### TASK GOAL
Should a picture appear anywhere in the data, omit it and copy everything else exactly.

### SOURCE MATERIAL
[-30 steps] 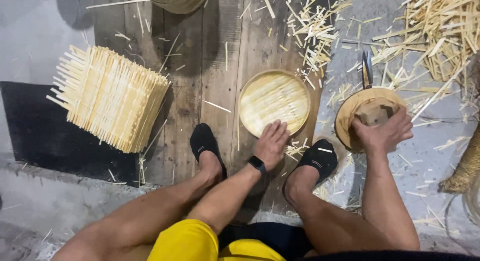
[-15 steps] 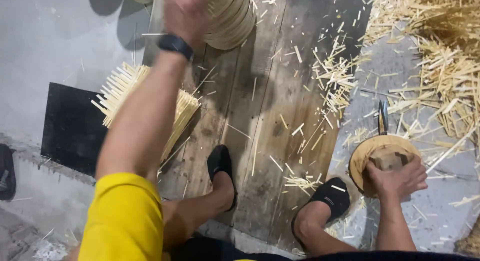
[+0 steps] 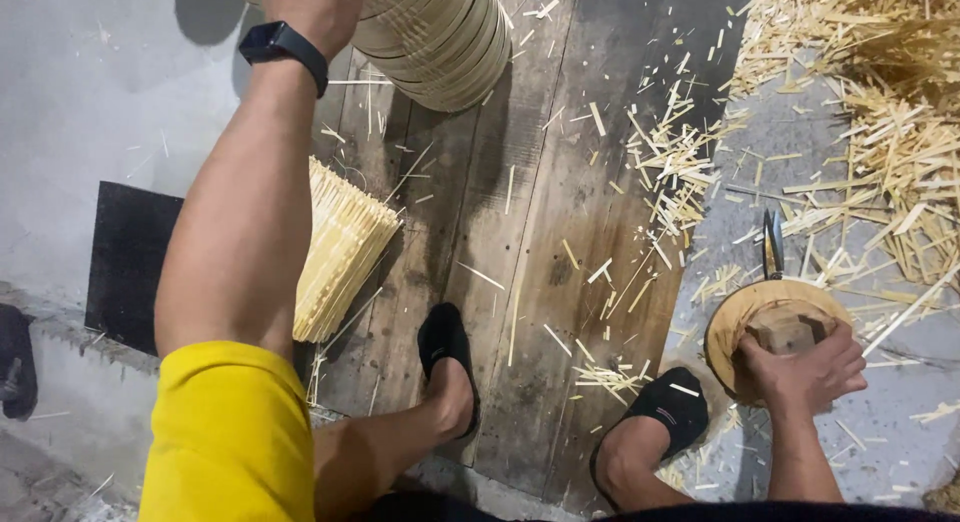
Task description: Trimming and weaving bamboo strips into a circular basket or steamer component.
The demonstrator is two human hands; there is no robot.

### FINISHED TASK
[-30 steps] 
[-15 steps] 
[+0 steps] 
Task description: Trimming and weaving bamboo strips into a circular basket or steamer component.
The demonstrator is two human hands; there is no robot.

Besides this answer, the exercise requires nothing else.